_WHAT IS BEING ASKED_
An exact restatement is required. Cover only the lines of the records from the first through the line with "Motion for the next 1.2", and skip pictures.

_RECORD EXTRACTS_
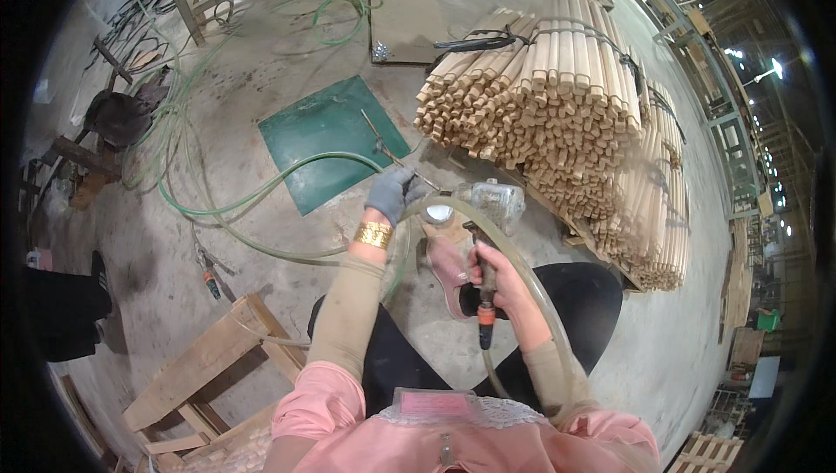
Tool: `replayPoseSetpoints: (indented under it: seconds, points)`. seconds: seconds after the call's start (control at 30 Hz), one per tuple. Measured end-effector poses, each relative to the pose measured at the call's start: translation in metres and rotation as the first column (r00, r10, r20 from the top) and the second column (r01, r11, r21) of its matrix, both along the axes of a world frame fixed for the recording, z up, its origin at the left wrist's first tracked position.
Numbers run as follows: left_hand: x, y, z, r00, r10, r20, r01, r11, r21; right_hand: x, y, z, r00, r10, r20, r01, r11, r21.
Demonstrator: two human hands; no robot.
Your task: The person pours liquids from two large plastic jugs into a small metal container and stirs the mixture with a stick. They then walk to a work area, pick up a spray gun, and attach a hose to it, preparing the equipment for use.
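Note:
My left hand (392,194), in a grey glove, is closed with a thin metal rod (427,182) at its fingers; the exact grip is partly hidden. In my bare right hand (503,281) is a dark air gun (487,274), its handle ending in an orange and black hose coupling (486,325). A clear hose (514,251) arches from beside my left hand over my right forearm. Just beyond my hands lie a clear plastic jar (498,203) and a round white piece (437,213). A thin stick-like tool (380,138) rests on a green sheet (318,138).
Strapped bundles of wooden sticks (566,107) are stacked at the right. Green hoses (187,207) loop across the concrete floor at the left, near a loose coupling (209,281). A wooden frame (196,368) stands at the lower left. Another person's dark-clothed leg (65,312) shows at the left edge.

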State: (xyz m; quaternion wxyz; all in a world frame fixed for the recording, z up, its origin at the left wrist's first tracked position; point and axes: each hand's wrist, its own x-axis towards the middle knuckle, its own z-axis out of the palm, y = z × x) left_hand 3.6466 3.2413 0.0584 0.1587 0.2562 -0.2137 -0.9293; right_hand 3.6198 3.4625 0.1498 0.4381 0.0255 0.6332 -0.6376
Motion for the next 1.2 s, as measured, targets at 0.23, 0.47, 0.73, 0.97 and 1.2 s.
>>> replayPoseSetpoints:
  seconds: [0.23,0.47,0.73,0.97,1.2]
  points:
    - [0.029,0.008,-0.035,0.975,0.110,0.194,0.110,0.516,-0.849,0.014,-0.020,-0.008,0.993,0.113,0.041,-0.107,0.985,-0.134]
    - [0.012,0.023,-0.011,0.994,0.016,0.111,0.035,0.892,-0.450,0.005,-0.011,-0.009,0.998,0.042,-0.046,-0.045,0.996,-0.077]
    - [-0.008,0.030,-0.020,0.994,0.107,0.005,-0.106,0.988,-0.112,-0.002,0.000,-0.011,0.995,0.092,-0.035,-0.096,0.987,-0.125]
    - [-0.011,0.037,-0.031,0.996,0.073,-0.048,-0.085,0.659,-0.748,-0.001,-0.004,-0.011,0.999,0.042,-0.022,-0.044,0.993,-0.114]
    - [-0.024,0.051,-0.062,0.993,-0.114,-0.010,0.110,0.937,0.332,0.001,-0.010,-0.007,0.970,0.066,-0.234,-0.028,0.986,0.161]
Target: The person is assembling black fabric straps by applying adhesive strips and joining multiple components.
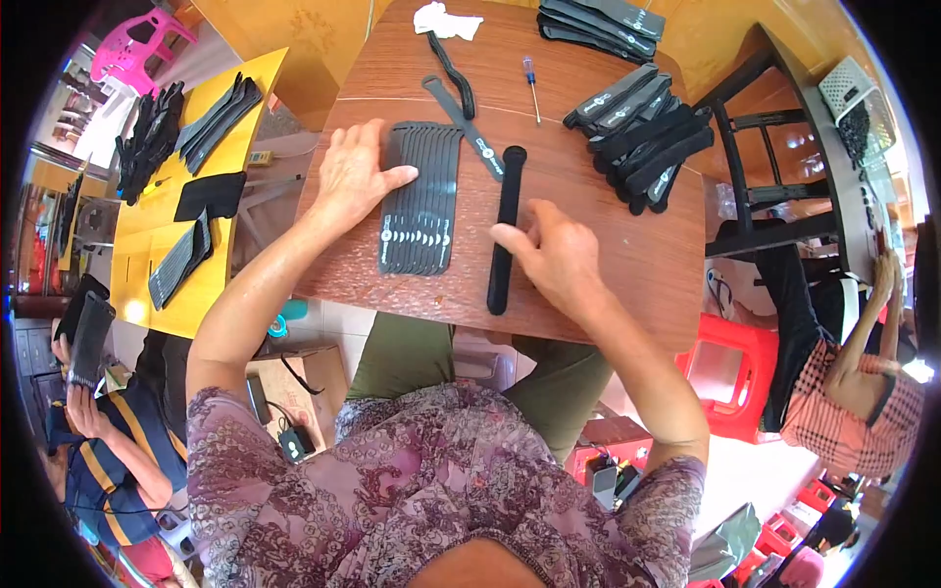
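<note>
My left hand (353, 176) lies along the left edge of a fanned row of dark grey straps (423, 201). Its fingers are stretched out and its thumb rests on the straps, which carry white printing near their lower ends. My right hand (561, 253) is beside a single black fabric strap (506, 269) that lies lengthwise on the table. The thumb tip is over this strap, with a gap to the curled forefinger; the other fingers are partly hidden. Beyond the row, a loose grey strap (449, 102) lies slanted, its lower end by the black strap's top.
On the brown table (627, 294) are a screwdriver (532, 86), a narrow black strip (451, 71), a crumpled white piece (447, 22) and strap piles (652, 137) at right. A yellow table (137, 245) holds more straps. Other people work at both sides; a red stool (730, 372) stands right.
</note>
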The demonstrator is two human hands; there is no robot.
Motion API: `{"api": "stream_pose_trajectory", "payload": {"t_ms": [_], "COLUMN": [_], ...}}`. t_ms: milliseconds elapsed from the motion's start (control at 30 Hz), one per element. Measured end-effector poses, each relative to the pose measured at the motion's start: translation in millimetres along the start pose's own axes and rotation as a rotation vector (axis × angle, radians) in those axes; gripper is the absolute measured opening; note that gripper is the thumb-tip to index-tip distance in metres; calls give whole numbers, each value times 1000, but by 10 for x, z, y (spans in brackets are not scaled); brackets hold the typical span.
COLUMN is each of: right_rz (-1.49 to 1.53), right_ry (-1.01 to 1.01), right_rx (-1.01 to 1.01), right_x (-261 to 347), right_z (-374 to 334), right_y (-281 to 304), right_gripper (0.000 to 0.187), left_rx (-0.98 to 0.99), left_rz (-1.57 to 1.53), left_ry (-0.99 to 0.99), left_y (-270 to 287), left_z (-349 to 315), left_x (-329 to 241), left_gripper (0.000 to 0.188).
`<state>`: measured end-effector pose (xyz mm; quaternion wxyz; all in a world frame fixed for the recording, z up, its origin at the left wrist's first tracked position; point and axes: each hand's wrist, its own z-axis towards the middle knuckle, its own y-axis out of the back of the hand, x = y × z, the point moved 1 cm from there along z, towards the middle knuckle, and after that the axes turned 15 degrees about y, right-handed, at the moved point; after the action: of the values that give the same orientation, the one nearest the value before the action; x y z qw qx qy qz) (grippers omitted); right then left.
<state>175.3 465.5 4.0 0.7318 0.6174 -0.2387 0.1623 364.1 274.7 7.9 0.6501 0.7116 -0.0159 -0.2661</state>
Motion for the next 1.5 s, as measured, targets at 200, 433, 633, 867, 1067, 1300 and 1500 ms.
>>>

_SOLUTION BELOW_
Tool: `replayPoseSetpoints: (indented under it: seconds, points)`. seconds: seconds after the call's start (control at 30 Hz), one per tuple. Measured end-effector poses, each relative to the pose measured at the call's start: translation in metres and rotation as the first column (r00, r10, r20 from the top) and the second column (r01, r11, r21) of its matrix, both along the axes of a world frame fixed for the recording, z up, its origin at the left wrist's first tracked position.
Numbers run as follows: left_hand: x, y, z, r00, r10, r20, r01, r11, r21; right_hand: x, y, z, r00, r10, r20, r01, r11, r21.
Demonstrator: two human hands; no robot.
Your task: The person pours liquids from two large plastic jugs into a small metal container and stirs the mixture with a stick. They then walk to a work area, pick up a spray gun, and attach a hose to it, preparing the equipment for use.
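Note:
My left hand (392,194), in a grey glove, is closed with a thin metal rod (427,182) at its fingers; the exact grip is partly hidden. In my bare right hand (503,281) is a dark air gun (487,274), its handle ending in an orange and black hose coupling (486,325). A clear hose (514,251) arches from beside my left hand over my right forearm. Just beyond my hands lie a clear plastic jar (498,203) and a round white piece (437,213). A thin stick-like tool (380,138) rests on a green sheet (318,138).
Strapped bundles of wooden sticks (566,107) are stacked at the right. Green hoses (187,207) loop across the concrete floor at the left, near a loose coupling (209,281). A wooden frame (196,368) stands at the lower left. Another person's dark-clothed leg (65,312) shows at the left edge.
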
State: (xyz m; quaternion wxyz; all in a world frame fixed for the recording, z up, its origin at the left wrist's first tracked position; point and axes: each hand's wrist, its own x-axis towards the middle knuckle, its own z-axis out of the palm, y = z × x) left_hand 3.6466 3.2413 0.0584 0.1587 0.2562 -0.2137 -0.9293; right_hand 3.6198 3.4625 0.1498 0.4381 0.0255 0.6332 -0.6376
Motion for the next 1.2 s, as measured, targets at 0.23, 0.47, 0.73, 0.97 and 1.2 s.

This exercise requires no additional answer.